Os dois amigos ouviam com muita atenção, os rostos tesos, como se quisessem
interromper, mas não julgassem ter o direito. Não naquele momento.
- Eu e farfetch’d lutamos contra a moça e o sneasel, mas eles fugiram logo depois
de a batalha ter começado. Tentei persegui-los, mas o sneasel congelou o chão e eu
caí - mostrou o pulso enfaixado.
- Caramba, Ferd - disse Trienne - você não devia ter se aproximado tanto dessas
pessoas. Provavelmente eram criminosos!
- Sem dúvida eram - asseverou Dukhen - você ouviu sobre o que falavam?
- Como eu disse - respondeu Ferd - me atacaram logo quando me aproximei.
Mas eles discutiam um plano, divergiam sobre o modo de executá-lo.
Os dois ouvintes estavam espantados.
- Nossa! - exclamou Dukhen, por fim, soltando um suspiro - Você deu sorte.

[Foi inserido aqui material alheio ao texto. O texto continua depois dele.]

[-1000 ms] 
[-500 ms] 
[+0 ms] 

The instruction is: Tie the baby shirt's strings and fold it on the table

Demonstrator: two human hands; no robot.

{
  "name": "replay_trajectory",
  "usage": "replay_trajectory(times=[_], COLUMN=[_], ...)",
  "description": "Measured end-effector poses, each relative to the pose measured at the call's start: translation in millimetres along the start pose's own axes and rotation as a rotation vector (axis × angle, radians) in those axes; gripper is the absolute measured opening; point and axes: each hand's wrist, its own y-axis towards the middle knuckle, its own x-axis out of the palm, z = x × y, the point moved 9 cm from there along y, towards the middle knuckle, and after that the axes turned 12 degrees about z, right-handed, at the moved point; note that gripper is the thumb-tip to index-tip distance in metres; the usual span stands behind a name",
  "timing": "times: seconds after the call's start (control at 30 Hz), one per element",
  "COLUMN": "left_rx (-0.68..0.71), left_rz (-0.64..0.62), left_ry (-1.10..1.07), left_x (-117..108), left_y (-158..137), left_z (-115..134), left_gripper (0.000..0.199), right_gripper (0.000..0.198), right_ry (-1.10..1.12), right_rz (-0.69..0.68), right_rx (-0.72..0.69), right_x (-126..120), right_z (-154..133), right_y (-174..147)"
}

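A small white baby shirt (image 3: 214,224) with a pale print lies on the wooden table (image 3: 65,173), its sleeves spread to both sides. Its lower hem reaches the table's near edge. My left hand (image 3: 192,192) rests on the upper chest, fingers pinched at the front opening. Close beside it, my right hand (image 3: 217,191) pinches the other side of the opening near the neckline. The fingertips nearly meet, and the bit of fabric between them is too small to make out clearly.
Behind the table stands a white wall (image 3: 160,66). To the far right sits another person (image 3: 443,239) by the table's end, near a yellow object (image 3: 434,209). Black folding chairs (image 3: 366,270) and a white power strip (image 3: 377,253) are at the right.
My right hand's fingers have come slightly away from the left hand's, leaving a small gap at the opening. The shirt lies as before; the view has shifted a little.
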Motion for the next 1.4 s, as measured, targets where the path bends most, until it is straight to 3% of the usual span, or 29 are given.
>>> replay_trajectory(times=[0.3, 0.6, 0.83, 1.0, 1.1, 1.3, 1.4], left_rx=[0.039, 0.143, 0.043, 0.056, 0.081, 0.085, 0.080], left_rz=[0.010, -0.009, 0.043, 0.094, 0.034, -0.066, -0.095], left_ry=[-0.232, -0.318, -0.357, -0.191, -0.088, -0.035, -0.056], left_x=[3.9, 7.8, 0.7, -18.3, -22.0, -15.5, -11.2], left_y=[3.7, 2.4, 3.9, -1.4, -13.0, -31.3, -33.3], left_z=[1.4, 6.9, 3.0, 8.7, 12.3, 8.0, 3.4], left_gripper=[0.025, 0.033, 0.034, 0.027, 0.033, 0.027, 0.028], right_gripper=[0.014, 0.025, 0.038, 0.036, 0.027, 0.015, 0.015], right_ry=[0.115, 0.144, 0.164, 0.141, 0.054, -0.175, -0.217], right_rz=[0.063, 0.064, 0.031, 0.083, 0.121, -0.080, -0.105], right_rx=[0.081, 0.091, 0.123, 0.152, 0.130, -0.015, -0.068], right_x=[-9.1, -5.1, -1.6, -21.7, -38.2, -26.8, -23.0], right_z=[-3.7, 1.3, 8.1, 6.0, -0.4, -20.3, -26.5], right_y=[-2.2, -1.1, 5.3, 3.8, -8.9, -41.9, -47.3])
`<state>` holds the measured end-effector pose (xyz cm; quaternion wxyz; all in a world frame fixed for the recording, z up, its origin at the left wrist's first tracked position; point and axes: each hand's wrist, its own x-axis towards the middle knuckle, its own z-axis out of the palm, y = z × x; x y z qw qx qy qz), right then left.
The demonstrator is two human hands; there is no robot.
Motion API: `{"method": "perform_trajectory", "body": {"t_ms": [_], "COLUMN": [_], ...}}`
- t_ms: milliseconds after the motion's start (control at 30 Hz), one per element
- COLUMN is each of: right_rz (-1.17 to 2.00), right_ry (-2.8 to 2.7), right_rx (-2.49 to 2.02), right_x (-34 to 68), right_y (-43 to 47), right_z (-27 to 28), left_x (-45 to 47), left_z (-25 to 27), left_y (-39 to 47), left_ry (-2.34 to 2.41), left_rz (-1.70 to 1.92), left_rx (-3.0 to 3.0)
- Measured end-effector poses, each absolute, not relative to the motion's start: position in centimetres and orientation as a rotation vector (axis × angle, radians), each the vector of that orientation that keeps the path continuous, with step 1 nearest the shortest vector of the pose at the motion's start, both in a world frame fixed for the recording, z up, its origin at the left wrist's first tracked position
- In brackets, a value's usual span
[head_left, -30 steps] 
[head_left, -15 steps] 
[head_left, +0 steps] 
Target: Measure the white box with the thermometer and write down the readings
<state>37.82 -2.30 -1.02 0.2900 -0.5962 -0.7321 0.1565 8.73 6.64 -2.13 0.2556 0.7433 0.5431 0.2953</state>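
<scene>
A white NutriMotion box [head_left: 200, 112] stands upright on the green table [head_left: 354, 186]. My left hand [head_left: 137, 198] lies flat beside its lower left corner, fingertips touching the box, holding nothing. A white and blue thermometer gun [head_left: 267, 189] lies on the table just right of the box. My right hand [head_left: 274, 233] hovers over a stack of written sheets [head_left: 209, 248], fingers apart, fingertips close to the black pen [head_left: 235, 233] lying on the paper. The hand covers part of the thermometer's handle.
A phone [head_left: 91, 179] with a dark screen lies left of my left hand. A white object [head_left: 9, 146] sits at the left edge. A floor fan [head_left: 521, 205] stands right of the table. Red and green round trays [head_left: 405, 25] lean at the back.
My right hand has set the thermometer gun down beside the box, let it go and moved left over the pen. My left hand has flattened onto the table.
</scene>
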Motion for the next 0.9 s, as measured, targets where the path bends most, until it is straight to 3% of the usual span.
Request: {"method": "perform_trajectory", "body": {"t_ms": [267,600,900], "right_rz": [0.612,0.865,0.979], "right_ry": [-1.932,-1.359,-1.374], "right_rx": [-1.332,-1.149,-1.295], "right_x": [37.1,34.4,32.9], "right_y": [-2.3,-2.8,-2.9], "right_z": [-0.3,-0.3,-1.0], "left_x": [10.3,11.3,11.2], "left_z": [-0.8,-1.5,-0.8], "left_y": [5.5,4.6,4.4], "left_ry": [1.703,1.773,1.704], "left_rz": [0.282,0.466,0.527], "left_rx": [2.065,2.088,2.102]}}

Eles
pareciam ser barra-pesada.
- Mas - disse subitamente Ferd, interrompendo a surpresa deles com outra
surpresa - eu consegui isto!
Ele mostrou um dispositivo eletrônico redondo um pouco maior que a
circunferência do seu polegar.
- O sneasel estava com ele - completou, aproveitando o pasmo silencioso dos
dois - o farfetch’d roubou usando cobiça.
- O que é isso? - indagou a garota.
- Não sei - disse o boa-vida - conheço alguns amigos que poderiam me dizer,
mas estou muito longe do meu pedaço.
- Uau! - espantou-se Trienne - Foi uma ótima estratégia usar cobiça para
conseguir isso.
Dukhen também achava, apesar de não querer dar o braço a torcer. O rival não
só tivera um bom motivo para abandonar o torneio, como também tinha se saído
brilhantemente em uma noitada perigosa. Ele começava a sentir que, se tivessem
mesmo batalhado, o boa-vida o teria vencido. Esse pensamento o incomodava.
- Bom - prosseguiu Ferd, satisfeito com a surpresa que causara - eu passei o
resto da madrugada no hospital e no Centro Pokémon, cuidando do farfetch’d e da
minha mão. Não dormia há muito tempo quando vocês chegaram.
- Desculpe ter te acordado daquela forma - disse Dukhen.
Não era de dar o braço a torcer quando se tratava de elogiar as habilidades de
um rival, mas sempre reconhecia um mau julgamento. E maus julgamentos, de acordo
com sua índole, sempre requeriam um pedido de desculpas.
- Tudo bem, você teve seus motivos - o garoto afastou o constrangimento com
um abanar de mão; nesse movimento, esqueceu-se da mão machucada, justamente a
que escolheu para o gesto, e a careta que fez pela dor causou risos em todos.
A tensão havia sumido. Salvo por uma leve rivalidade e uma pitada de ciúmes
entre os dois garotos, aquele trio já estava se dando muito bem. Um verdadeiro grupo
de amigos.
- Agora sou eu quem quer as novidades - retomou Ferd - vocês venceram as
competições? Onde estão os prêmios?
Trienne e Dukhen entreolharam-se entre desconfortáveis e divertidos. Se tinham
alguma chance de vencer, o desaparecimento de Ferd a eliminara por completo. Mas o
alívio que agora sentiam em vê-lo bem era maior do que qualquer pesar.